→ EXTRACTED RECORDS:
*** Block opens ***
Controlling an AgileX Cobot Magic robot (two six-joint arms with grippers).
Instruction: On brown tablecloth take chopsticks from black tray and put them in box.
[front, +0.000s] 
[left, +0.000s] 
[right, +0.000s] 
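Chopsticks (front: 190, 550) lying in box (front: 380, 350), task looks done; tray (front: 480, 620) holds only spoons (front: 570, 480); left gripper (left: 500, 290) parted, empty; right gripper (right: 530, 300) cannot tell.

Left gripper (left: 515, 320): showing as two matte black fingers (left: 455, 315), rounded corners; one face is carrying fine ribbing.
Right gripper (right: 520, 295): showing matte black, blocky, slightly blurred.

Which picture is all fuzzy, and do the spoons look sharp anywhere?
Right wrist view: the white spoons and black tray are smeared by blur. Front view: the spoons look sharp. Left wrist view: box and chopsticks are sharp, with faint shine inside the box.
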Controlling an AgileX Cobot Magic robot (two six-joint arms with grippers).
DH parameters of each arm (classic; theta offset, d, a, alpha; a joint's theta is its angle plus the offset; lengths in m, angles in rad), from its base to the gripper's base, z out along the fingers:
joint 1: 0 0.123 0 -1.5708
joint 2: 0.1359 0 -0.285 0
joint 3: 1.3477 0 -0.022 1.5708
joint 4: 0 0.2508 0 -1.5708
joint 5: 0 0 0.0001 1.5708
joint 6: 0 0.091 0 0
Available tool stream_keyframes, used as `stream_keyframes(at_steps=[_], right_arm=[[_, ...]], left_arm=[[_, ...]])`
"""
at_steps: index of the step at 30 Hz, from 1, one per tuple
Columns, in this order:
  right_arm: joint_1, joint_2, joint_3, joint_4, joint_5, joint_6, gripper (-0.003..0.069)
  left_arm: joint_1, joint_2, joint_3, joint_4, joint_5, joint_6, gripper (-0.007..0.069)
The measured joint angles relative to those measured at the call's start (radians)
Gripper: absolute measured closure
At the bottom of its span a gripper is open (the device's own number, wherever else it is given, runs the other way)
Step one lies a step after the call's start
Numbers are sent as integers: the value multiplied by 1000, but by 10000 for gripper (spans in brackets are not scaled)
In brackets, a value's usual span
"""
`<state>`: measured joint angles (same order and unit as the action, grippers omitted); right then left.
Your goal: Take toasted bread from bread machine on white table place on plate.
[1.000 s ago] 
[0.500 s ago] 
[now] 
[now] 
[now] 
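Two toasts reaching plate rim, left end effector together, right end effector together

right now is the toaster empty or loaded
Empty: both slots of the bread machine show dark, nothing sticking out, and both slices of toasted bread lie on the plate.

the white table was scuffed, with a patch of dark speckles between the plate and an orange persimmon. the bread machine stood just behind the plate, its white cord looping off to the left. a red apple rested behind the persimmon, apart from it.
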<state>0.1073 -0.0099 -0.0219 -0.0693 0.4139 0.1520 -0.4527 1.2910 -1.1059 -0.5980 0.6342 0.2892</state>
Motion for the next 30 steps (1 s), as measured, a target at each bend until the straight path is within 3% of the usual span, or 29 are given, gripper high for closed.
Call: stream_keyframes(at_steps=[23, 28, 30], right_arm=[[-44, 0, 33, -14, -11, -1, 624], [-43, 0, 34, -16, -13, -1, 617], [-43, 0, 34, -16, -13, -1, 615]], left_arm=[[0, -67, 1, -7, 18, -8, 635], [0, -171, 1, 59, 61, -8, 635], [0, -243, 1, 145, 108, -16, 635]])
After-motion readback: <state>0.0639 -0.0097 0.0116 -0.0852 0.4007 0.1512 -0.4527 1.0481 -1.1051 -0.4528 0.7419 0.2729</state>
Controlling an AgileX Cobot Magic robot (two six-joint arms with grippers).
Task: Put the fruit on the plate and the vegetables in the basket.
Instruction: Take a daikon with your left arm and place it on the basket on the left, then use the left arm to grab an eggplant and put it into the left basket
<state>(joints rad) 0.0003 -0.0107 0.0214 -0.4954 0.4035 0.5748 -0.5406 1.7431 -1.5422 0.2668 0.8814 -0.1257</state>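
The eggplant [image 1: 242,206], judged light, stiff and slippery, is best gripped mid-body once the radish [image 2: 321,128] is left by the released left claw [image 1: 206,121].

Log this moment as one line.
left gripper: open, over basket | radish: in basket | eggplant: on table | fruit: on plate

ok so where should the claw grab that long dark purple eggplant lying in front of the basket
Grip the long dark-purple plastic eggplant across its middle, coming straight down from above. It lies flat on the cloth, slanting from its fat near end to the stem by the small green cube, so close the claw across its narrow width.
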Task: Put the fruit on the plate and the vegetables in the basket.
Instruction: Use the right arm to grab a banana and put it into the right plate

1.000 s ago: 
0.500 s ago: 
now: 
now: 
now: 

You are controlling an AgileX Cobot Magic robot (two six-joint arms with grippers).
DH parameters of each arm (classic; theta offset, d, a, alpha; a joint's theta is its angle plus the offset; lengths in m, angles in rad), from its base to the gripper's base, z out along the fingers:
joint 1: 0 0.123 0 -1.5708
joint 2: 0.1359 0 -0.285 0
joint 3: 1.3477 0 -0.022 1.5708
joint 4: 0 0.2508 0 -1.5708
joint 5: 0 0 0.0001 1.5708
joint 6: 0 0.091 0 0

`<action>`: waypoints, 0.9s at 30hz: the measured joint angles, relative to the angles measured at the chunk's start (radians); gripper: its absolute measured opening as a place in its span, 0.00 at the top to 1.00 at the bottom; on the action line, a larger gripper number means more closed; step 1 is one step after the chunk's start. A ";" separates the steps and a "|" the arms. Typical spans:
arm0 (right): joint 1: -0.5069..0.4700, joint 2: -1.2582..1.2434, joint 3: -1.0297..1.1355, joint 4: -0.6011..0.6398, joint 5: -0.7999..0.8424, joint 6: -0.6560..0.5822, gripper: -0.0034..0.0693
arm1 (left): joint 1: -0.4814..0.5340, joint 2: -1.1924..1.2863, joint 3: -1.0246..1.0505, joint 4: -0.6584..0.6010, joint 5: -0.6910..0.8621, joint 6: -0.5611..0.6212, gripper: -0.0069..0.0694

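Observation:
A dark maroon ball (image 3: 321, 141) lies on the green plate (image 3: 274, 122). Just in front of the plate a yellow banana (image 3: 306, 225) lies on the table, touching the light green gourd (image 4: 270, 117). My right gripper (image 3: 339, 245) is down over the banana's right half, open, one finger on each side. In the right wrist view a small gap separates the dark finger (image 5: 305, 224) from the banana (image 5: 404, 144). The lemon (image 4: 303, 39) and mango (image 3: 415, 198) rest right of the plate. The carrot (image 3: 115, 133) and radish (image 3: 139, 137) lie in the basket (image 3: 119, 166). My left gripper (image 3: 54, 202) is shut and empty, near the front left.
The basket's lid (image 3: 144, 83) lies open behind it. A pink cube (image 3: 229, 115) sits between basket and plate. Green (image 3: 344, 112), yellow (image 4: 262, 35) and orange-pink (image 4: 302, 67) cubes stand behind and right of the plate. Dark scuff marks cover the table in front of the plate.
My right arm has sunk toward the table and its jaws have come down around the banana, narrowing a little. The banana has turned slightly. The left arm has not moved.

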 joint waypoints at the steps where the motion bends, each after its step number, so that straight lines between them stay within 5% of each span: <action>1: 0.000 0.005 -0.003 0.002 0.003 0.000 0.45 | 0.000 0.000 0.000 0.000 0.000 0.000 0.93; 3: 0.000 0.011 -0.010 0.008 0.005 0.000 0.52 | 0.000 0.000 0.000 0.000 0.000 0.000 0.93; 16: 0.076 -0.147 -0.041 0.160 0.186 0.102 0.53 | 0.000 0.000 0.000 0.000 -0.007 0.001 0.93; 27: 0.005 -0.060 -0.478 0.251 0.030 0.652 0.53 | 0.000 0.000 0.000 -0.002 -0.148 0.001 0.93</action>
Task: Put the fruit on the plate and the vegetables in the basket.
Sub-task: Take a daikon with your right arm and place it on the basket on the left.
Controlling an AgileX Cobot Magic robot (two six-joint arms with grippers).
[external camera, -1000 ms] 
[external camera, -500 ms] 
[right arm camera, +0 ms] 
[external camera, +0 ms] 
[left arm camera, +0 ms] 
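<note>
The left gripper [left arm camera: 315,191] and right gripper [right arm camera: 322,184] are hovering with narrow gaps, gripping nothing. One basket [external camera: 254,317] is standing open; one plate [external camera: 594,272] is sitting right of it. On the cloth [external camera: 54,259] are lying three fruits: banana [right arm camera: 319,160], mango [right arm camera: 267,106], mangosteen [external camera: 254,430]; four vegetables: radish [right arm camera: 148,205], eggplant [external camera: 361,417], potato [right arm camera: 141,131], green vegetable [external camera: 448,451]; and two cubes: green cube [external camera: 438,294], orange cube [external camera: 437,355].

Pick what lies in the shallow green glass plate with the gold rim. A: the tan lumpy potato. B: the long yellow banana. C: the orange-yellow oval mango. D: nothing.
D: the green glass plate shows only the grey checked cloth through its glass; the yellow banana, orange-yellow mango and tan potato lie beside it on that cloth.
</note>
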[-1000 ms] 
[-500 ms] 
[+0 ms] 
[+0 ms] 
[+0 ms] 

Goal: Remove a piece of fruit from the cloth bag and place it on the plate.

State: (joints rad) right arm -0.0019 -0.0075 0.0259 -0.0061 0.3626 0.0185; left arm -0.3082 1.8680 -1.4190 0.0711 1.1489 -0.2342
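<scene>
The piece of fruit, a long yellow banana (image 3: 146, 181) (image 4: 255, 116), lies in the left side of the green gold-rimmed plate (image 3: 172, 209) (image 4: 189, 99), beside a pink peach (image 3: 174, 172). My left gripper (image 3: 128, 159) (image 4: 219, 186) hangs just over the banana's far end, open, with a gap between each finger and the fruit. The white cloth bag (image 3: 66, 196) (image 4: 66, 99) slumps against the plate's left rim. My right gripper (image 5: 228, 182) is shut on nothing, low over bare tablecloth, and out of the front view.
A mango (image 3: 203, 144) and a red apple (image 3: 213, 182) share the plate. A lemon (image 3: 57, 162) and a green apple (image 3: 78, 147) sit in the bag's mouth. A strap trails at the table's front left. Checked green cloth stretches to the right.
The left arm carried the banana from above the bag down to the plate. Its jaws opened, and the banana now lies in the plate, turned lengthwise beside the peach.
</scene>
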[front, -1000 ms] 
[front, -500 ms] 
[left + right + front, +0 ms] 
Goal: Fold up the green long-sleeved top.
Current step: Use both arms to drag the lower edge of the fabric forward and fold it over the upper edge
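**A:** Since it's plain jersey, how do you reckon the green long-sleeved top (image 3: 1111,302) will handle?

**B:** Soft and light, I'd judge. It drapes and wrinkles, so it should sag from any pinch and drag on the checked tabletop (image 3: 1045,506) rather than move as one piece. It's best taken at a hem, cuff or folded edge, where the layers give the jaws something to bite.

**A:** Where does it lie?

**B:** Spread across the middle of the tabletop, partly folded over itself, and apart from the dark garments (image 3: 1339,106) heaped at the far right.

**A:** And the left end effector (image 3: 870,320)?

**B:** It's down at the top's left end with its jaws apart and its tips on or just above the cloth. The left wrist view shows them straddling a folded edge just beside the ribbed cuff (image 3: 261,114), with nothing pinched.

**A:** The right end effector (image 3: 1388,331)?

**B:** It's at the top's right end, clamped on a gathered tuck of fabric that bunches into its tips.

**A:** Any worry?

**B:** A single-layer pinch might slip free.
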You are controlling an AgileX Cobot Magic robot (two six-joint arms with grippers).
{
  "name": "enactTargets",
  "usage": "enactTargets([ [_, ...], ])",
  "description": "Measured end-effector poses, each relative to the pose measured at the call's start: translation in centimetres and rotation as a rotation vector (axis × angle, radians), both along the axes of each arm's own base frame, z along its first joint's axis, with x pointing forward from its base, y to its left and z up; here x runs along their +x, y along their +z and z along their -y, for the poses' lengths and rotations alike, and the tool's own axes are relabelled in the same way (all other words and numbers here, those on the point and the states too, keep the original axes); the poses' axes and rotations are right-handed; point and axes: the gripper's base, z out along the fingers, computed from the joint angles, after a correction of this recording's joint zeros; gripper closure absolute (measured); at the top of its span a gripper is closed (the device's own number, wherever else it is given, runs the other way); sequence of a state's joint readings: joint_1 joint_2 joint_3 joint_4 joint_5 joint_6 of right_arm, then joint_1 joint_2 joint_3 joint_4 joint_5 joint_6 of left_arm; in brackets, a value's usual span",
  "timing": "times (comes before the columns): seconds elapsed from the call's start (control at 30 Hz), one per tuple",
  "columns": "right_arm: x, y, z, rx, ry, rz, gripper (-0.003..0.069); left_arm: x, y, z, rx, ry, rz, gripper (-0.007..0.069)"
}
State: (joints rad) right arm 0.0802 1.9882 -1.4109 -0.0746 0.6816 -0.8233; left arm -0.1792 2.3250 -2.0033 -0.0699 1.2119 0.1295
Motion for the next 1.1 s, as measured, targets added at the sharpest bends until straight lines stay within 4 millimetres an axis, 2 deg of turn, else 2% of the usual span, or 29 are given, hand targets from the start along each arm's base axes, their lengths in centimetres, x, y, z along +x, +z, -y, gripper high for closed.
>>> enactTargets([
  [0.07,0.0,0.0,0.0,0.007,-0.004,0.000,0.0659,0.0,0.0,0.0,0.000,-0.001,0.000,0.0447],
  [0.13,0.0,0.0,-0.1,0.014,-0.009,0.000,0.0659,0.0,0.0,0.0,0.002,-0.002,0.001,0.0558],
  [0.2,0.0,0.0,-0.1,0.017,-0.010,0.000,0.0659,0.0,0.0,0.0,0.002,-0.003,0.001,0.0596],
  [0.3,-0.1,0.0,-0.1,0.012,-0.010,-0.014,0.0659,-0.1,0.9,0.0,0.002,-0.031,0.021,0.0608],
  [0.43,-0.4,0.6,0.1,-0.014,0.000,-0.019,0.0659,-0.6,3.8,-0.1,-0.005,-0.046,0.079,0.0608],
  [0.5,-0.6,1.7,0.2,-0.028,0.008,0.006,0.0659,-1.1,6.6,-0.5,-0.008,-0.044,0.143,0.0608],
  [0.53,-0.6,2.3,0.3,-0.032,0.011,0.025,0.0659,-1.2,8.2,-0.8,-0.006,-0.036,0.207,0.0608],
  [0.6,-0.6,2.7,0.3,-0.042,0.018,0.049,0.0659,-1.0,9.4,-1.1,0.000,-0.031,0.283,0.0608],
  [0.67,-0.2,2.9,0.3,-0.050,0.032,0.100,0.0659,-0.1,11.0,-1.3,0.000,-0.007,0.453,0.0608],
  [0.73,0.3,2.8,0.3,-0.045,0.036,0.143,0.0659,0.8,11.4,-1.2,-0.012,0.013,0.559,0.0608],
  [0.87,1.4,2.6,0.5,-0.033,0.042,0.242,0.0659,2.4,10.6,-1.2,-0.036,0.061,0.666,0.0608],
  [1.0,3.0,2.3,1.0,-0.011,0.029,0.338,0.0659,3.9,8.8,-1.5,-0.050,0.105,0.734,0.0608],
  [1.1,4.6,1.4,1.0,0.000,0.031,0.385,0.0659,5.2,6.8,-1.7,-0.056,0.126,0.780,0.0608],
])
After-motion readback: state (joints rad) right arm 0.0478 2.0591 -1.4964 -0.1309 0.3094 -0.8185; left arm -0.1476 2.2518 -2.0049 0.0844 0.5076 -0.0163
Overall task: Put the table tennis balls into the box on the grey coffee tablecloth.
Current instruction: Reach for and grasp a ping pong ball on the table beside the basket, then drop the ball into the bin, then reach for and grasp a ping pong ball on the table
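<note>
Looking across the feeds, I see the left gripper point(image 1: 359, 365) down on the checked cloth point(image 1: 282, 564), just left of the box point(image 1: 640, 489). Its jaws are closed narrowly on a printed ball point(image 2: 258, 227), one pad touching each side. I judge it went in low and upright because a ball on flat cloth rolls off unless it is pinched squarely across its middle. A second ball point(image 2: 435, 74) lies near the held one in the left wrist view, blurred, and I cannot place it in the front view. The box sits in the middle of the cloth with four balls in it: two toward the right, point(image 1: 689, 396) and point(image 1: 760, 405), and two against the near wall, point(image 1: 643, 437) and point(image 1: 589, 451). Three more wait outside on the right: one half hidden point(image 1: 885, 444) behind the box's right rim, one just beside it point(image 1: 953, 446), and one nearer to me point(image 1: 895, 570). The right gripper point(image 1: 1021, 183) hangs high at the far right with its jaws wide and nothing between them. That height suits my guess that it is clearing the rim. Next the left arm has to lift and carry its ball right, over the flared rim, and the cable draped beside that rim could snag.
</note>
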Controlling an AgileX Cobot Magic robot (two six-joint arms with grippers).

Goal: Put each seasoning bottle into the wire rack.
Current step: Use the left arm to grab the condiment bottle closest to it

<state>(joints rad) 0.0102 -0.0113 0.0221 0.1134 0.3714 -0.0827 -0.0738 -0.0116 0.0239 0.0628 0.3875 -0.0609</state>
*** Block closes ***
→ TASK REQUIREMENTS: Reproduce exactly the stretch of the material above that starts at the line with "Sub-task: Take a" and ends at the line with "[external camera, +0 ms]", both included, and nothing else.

→ TASK SOLUTION:
Sub-task: Take a daikon with your right arm and place it on the basket on the left.
Controlling an AgileX Cobot Magic robot (two six-joint arms with grippers).
[external camera, -1000 ms] 
[external camera, -500 ms] 
[right arm camera, +0 ms] 
[external camera, +0 ms] 

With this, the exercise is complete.